■ WHAT YOU SHOULD DO
Retype all of the listing exactly, passing over any picture you find.
»»
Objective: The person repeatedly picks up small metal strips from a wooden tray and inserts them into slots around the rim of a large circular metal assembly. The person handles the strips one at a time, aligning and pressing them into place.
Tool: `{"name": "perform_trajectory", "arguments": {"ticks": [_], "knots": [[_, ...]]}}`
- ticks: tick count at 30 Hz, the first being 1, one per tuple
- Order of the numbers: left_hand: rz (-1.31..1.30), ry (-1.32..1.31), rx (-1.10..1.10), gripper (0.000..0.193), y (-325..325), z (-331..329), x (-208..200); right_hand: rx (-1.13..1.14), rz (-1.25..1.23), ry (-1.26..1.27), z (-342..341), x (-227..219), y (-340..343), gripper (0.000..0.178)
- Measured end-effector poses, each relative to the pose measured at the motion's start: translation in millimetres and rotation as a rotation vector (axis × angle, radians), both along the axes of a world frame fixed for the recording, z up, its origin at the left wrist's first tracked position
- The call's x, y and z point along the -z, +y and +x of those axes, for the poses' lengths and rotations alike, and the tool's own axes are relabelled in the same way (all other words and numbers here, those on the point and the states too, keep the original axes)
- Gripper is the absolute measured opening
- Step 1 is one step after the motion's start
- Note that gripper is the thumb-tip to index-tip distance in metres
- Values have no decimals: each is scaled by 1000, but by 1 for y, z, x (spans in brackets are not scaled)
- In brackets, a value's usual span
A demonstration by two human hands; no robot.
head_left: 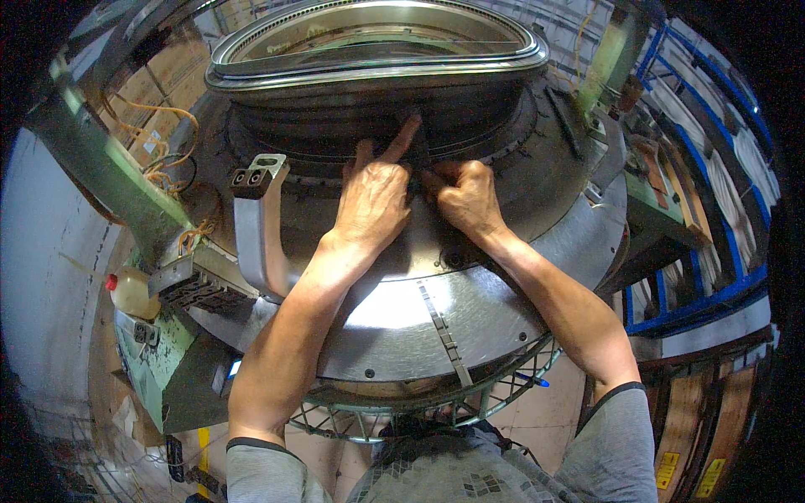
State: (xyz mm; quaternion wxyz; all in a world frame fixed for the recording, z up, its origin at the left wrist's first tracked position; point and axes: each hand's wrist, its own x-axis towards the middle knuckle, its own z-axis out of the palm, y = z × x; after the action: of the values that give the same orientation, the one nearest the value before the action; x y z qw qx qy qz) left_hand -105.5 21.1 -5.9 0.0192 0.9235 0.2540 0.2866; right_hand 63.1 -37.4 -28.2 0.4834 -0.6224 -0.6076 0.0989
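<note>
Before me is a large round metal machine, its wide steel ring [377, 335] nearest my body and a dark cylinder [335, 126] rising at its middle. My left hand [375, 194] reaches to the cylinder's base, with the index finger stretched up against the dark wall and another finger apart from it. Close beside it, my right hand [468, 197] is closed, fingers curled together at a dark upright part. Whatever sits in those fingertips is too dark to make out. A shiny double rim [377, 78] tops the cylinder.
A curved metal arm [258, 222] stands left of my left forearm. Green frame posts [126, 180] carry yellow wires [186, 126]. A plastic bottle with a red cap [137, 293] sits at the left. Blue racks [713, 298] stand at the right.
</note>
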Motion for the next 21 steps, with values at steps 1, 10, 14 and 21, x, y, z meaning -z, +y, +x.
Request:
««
■ ANSWER TO THIS EXERCISE
Objective: The person repeatedly picks up small metal strips from a wooden tray and inserts them into slots around the rim of a large circular metal assembly. The person handles the strips one at a time, aligning and pressing them into place.
Tool: `{"name": "perform_trajectory", "arguments": {"ticks": [_], "knots": [[_, ...]]}}`
- ticks: tick count at 30 Hz, the first being 1, one per tuple
- Order of the numbers: left_hand: rz (-1.31..1.30), ry (-1.32..1.31), rx (-1.10..1.10), gripper (0.000..0.193), y (-325..325), z (-331..329), x (-208..200); right_hand: rx (-1.13..1.14), rz (-1.25..1.23), ry (-1.26..1.27), z (-342..341), x (-227..219), y (-340..343), gripper (0.000..0.178)
- Measured end-effector poses, each relative to the pose measured at the motion's start: translation in millimetres and rotation as a rotation vector (axis × angle, radians), both along the axes of a world frame fixed for the recording, z up, its origin at the left wrist's first tracked position
- The call's x, y and z point along the -z, +y and +x of those axes, for the poses' lengths and rotations alike, and the tool's own axes are relabelled in the same way (all other words and numbers here, those on the point and the states too, keep the original axes)
- Gripper is the absolute measured opening
- Step 1 is one step after the motion's start
- Note that gripper is the thumb-tip to index-tip distance in metres
- Values have no decimals: each is scaled by 1000, but by 1 for y, z, x (spans in brackets are not scaled)
- In brackets, a value's usual span
A demonstration by two human hands; no robot.
head_left: 
State: (xyz mm; quaternion wxyz; all in a world frame fixed for the recording, z up, its origin at the left wrist's first tracked position; point and axes: each hand's wrist, its own x-axis towards the middle knuckle, its own z-axis out of the palm, y = z × x; after the action: of the values that give the same orientation, the one nearest the value before the action; x y z qw qx qy qz) left_hand -105.5 21.1 -5.9 0.0192 0.9235 0.2540 0.2866; right_hand 63.1 -37.4 -28.2 0.4834 -0.6224 -0.6076 0.0989
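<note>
Before me is a large round metal machine, its wide steel ring [377, 335] nearest my body and a dark cylinder [335, 126] rising at its middle. My left hand [375, 194] reaches to the cylinder's base, with the index finger stretched up against the dark wall and another finger apart from it. Close beside it, my right hand [468, 197] is closed, fingers curled together at a dark upright part. Whatever sits in those fingertips is too dark to make out. A shiny double rim [377, 78] tops the cylinder.
A curved metal arm [258, 222] stands left of my left forearm. Green frame posts [126, 180] carry yellow wires [186, 126]. A plastic bottle with a red cap [137, 293] sits at the left. Blue racks [713, 298] stand at the right.
</note>
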Motion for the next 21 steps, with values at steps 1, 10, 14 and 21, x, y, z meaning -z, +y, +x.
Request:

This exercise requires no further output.